Maners ne put qu'acquiescer, bien que cette révélation l'ait totalement chamboulé. Et si la boule de feu que Mary-Ann avait vu dans le ciel ce jour-là n'était autre que Lucifer pénétrant dans l'atmosphère terrestre ? Il devait en effet reconnaître qu'il avait toujours douté que cette lueur dans le ciel ait été responsable de l'explosion. La trajectoire ne correspondait pas, et il aurait fallu une action consciente pour que l'objet change aussi drastiquement de direction, ce qui ne collait pas avec le récit de l'ange déchu. Toutefois, il avait lui-même admis que son histoire était sujette à caution sur certains points, donc pouvait-il vraiment le croire quand il disait ne pas avoir percuté le pont dans sa chute ?

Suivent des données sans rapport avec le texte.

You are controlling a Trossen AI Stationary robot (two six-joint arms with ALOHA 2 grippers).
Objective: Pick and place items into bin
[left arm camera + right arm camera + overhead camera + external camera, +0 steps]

« - Quoiqu'il en soit, encore étourdi que j'étais par l'impact, je compris rapidement qu'il se passait quelque chose d'anormal. Si ma libération avait été le fait de Père, pourquoi ne m'avait-il pas ramené au Palais ? A moins que quelque chose ne se soit opposé à mon retour dans la demeure familiale ? Dans le doute, je décidais de me réfugier dans un de mes vortex, le temps de reprendre mes esprits et de récupérer des forces. J'ai tenté de voir ce qu'il advenait de mes frères et sœurs dans le Domaine céleste, mais je ne parvins pas à y accéder. En désespoir de cause, je me rabattais donc sur l'observation des activités humaines, en me focalisant sur la cité près de laquelle j'avais échoué. J'étais curieux de voir comment avaient évolué les primates qui avaient tant enthousiasmé Père. Et pour être honnête, vous êtes plutôt décevants, petit ! Si je devais vous décrire, je dirais que vous êtes des enfants gâtés et égoïstes, obnubilés par vos besoins primitifs plutôt que mus par une volonté commune d'élévation spirituelle. En somme, pas grand-chose à sauver. Mais dans cette nuée d'âmes aussi puériles les unes que les autres, j'ai été attiré par une oscillation spirituelle comme je n'en avais plus connu depuis des lustres. C'était le choc entre ton énergie et celle de cet ange que tu as tué. Je dois dire que j'ai été impressionné par un tel dégagement de puissance ! Tu m'as dit ne pas avoir été conscient pendant cet échange fatal, mais cela ne me surprend guère. Vous autres, humains, n'êtes pas taillés pour supporter un pic de force spirituelle comme le sont les êtres angéliques. Et pourtant, au fil des escarmouches, et sans entraînement en bonne et due forme, tu es parvenu à déployer une énergie de plus en plus étonnante. Ton affrontement avec le dénommé Leliël était d'ailleurs magistral !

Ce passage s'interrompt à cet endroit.